PROBLEM TO SOLVE
Return each line of the listing exactly as written.

COLLECTED MATERIAL
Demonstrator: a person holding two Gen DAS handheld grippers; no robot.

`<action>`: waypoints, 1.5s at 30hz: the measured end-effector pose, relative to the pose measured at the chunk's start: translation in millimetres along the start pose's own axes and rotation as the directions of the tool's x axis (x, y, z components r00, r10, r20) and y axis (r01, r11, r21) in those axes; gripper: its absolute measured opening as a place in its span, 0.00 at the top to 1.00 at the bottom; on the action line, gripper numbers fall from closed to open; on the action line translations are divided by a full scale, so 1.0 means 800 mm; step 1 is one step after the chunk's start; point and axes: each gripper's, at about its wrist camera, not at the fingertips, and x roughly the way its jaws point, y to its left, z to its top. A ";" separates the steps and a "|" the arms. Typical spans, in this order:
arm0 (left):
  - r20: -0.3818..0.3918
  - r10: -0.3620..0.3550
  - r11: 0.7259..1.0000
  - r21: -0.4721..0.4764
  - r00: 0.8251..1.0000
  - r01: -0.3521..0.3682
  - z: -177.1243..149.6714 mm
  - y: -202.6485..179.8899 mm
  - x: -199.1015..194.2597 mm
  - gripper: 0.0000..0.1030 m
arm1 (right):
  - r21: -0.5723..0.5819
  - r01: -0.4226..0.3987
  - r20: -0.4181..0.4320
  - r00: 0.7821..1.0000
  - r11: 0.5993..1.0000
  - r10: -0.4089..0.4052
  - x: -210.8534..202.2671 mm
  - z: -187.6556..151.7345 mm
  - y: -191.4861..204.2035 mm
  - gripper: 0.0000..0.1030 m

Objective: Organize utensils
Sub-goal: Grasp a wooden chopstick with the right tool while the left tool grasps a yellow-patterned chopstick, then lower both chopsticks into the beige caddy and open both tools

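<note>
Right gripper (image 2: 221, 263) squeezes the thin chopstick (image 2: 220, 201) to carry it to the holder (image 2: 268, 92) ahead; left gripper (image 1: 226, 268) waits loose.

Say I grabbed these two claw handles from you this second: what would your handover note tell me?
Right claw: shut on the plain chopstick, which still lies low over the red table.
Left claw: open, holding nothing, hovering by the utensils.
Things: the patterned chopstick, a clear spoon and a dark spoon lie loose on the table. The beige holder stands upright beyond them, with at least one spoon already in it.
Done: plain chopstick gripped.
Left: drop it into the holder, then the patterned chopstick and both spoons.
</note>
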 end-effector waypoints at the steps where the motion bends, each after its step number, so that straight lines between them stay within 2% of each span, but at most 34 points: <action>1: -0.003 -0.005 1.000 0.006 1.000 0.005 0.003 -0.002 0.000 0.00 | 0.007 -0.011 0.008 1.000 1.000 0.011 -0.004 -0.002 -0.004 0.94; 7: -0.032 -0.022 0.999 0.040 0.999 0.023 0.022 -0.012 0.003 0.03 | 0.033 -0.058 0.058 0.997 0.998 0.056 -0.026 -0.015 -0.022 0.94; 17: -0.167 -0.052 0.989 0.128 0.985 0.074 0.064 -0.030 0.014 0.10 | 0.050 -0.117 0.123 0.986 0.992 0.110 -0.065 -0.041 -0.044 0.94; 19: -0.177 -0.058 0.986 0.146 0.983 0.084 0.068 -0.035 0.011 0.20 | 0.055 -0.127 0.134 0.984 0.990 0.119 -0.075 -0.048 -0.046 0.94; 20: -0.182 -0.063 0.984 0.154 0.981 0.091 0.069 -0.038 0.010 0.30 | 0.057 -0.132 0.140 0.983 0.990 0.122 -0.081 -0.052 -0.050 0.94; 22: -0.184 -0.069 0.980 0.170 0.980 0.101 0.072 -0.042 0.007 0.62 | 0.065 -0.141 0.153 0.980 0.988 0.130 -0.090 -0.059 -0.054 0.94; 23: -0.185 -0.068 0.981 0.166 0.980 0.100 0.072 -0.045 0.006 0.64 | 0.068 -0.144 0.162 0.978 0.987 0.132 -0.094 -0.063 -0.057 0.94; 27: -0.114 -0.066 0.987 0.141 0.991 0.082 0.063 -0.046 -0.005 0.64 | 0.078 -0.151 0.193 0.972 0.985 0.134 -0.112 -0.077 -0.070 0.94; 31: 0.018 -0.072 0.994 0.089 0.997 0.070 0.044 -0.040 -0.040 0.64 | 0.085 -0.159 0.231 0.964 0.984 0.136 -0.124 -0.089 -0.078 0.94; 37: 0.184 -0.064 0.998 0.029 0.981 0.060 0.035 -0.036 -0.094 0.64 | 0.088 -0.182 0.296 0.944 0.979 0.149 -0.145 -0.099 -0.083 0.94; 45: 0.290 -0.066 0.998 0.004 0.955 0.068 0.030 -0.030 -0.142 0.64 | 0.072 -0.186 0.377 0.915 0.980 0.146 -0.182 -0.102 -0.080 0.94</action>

RESULT
Demonstrator: a person holding two Gen DAS handheld grippers; no robot.

`<action>`: waypoints, 1.5s at 30hz: the measured end-effector pose, relative to the pose measured at the chunk's start: translation in millimetres along the start pose's own axes and rotation as the directions of the tool's x axis (x, y, z components r00, r10, r20) and y axis (r01, r11, r21) in those axes; gripper: its absolute measured opening as a place in its span, 0.00 at the top to 1.00 at the bottom; on the action line, gripper numbers fall from closed to open; on the action line translations are divided by a full scale, so 1.0 means 800 mm; step 1 is one step after the chunk's start; point and axes: each gripper's, at about its wrist camera, not at the fingertips, and x roughly the way its jaws point, y to its left, z to its top. A ";" separates the steps and a "|" the arms. Typical spans, in this order:
arm0 (left):
  - r20: -0.3818..0.3918
  - r10: -0.3620..0.3550
  - r11: 0.7259..1.0000
  - r21: -0.4721..0.4764
  - r00: 0.8251..1.0000
  - r01: -0.3521..0.3682
  - z: -177.1243..149.6714 mm
  - y: -202.6485..179.8899 mm
  - x: -199.1015..194.2597 mm
  - gripper: 0.0000..0.1030 m
arm1 (right):
  - r21: -0.5723..0.5819
  - r01: -0.4226..0.3987
  - r20: -0.4181..0.4320
  - r00: 0.7821..1.0000
  - r11: 0.5993..1.0000
  - r10: -0.4089..0.4052
  - x: -210.8534..202.2671 mm
  - z: -187.6556..151.7345 mm
  - y: -191.4861..204.2035 mm
  - gripper: 0.0000..0.1030 m

Objective: Organize utensils
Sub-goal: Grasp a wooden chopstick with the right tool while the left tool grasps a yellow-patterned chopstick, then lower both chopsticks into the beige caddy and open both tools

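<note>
Right gripper (image 2: 221, 263) squeezes the thin chopstick (image 2: 220, 201) to carry it to the holder (image 2: 268, 92) ahead; left gripper (image 1: 226, 268) waits loose.

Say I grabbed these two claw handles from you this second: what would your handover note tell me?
Right claw: shut on the plain chopstick, which still lies low over the red table.
Left claw: open, holding nothing, hovering by the utensils.
Things: the patterned chopstick, a clear spoon and a dark spoon lie loose on the table. The beige holder stands upright beyond them, with at least one spoon already in it.
Done: plain chopstick gripped.
Left: drop it into the holder, then the patterned chopstick and both spoons.
</note>
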 end-effector waypoints at the steps where the motion bends, each after its step number, so that straight lines between them stay within 2% of each span, but at most 34 points: <action>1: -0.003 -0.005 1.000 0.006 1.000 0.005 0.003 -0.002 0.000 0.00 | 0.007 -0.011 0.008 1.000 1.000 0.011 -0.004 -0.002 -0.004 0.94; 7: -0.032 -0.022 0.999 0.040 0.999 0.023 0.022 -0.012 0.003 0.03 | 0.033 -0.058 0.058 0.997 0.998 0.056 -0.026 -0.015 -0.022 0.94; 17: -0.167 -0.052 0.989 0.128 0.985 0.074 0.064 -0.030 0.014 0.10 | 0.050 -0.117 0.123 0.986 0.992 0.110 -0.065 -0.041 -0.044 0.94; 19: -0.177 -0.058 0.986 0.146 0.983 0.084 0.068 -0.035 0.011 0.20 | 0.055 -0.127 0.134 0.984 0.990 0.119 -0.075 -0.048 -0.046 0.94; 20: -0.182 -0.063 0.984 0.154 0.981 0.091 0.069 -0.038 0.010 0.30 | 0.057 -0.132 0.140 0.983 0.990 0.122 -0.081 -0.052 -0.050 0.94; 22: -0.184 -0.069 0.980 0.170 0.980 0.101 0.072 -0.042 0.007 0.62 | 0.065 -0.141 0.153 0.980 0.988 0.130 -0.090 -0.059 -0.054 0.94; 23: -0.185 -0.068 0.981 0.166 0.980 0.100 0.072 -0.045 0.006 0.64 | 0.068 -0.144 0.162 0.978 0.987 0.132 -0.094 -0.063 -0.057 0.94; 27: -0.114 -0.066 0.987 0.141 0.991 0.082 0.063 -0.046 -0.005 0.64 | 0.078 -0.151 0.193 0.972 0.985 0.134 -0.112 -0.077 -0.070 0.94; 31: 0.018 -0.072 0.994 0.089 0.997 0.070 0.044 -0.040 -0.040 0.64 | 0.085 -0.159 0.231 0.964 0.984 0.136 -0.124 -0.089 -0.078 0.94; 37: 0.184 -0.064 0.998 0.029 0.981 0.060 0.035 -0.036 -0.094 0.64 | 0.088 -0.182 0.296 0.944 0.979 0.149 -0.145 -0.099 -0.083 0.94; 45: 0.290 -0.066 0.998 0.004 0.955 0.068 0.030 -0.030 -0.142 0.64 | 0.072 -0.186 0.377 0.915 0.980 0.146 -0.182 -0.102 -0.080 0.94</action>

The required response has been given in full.